What this task involves: Your answer should consist of the lines in the following data that contain "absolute".
++++++++++
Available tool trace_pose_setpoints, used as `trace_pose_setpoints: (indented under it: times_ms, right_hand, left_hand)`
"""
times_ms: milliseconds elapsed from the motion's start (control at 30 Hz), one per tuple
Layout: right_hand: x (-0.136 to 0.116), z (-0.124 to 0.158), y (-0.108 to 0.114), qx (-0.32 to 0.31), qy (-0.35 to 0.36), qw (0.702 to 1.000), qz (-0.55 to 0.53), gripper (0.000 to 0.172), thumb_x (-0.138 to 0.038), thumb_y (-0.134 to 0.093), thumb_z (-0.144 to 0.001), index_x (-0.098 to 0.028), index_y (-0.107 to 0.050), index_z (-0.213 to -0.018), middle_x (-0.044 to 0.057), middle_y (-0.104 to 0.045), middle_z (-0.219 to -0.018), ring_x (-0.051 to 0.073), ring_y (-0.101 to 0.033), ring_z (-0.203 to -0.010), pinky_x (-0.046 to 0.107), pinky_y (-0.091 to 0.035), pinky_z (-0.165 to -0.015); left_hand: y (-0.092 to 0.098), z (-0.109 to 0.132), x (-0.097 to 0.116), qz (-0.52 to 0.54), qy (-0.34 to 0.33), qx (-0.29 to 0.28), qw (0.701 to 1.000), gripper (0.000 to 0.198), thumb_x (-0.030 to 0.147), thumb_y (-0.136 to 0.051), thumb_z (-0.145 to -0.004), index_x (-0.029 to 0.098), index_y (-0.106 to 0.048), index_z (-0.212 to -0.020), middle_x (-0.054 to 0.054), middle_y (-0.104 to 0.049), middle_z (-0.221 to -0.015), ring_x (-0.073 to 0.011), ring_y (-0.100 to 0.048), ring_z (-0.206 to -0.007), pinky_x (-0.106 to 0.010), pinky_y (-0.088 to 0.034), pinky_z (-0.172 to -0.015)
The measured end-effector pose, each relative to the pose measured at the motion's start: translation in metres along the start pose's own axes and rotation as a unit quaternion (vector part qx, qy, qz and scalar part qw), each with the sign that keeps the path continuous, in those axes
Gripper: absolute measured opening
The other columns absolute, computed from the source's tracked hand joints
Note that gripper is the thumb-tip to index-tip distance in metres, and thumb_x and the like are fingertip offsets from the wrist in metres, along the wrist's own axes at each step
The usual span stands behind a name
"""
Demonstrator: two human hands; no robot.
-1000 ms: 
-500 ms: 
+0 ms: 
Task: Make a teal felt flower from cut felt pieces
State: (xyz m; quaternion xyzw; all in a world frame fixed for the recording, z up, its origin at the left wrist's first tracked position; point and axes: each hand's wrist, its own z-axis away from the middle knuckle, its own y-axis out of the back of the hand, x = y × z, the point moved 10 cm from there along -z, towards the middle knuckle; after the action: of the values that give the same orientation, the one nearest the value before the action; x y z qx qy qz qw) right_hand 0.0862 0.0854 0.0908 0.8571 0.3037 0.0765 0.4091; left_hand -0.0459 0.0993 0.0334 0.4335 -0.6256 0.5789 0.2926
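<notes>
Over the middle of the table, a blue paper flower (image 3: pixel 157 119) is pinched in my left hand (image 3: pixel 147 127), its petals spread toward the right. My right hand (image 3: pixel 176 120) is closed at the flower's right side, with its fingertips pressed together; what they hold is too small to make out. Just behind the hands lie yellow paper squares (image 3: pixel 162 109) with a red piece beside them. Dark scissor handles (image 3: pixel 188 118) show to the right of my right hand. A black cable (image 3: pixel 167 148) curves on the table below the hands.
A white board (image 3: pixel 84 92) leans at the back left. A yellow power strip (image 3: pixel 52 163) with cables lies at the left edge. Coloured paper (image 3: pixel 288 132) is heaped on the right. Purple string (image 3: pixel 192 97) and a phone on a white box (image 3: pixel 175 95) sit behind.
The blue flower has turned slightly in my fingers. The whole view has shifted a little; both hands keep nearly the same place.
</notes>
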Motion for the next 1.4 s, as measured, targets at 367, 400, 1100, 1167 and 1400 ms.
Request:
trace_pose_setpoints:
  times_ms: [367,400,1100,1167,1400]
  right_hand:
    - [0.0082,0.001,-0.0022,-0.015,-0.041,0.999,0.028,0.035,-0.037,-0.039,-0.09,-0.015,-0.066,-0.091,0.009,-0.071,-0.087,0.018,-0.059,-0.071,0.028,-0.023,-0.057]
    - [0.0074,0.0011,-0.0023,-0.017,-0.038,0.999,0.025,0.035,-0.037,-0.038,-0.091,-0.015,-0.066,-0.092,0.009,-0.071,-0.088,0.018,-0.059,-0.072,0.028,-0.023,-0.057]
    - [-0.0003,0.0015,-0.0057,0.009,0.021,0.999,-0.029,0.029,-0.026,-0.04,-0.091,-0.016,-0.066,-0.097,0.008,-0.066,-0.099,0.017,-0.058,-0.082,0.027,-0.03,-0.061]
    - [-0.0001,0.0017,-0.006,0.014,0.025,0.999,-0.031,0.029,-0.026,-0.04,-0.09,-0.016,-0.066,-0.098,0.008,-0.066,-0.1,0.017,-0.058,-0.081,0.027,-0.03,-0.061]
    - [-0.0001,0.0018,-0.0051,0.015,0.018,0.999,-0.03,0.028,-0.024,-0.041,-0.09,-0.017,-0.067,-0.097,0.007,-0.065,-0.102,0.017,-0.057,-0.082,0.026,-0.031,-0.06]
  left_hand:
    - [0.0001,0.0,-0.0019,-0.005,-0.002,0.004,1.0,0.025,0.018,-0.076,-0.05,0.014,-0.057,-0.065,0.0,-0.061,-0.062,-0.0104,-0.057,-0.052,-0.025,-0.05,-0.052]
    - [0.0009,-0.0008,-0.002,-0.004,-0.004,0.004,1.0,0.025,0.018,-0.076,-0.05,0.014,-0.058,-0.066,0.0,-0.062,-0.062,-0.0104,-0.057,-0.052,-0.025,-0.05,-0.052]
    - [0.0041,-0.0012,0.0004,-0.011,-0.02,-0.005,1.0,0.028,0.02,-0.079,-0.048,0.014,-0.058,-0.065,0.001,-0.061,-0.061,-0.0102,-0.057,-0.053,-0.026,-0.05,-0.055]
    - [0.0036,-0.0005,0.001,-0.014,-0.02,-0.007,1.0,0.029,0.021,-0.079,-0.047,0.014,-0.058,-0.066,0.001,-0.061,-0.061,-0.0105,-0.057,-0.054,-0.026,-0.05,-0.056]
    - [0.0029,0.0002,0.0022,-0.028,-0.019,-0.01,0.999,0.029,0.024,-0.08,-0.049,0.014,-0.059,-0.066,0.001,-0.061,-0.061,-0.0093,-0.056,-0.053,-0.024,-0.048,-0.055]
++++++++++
Exercise answer:
Gripper: absolute measured opening
The other columns absolute, computed from the source's tracked hand joints

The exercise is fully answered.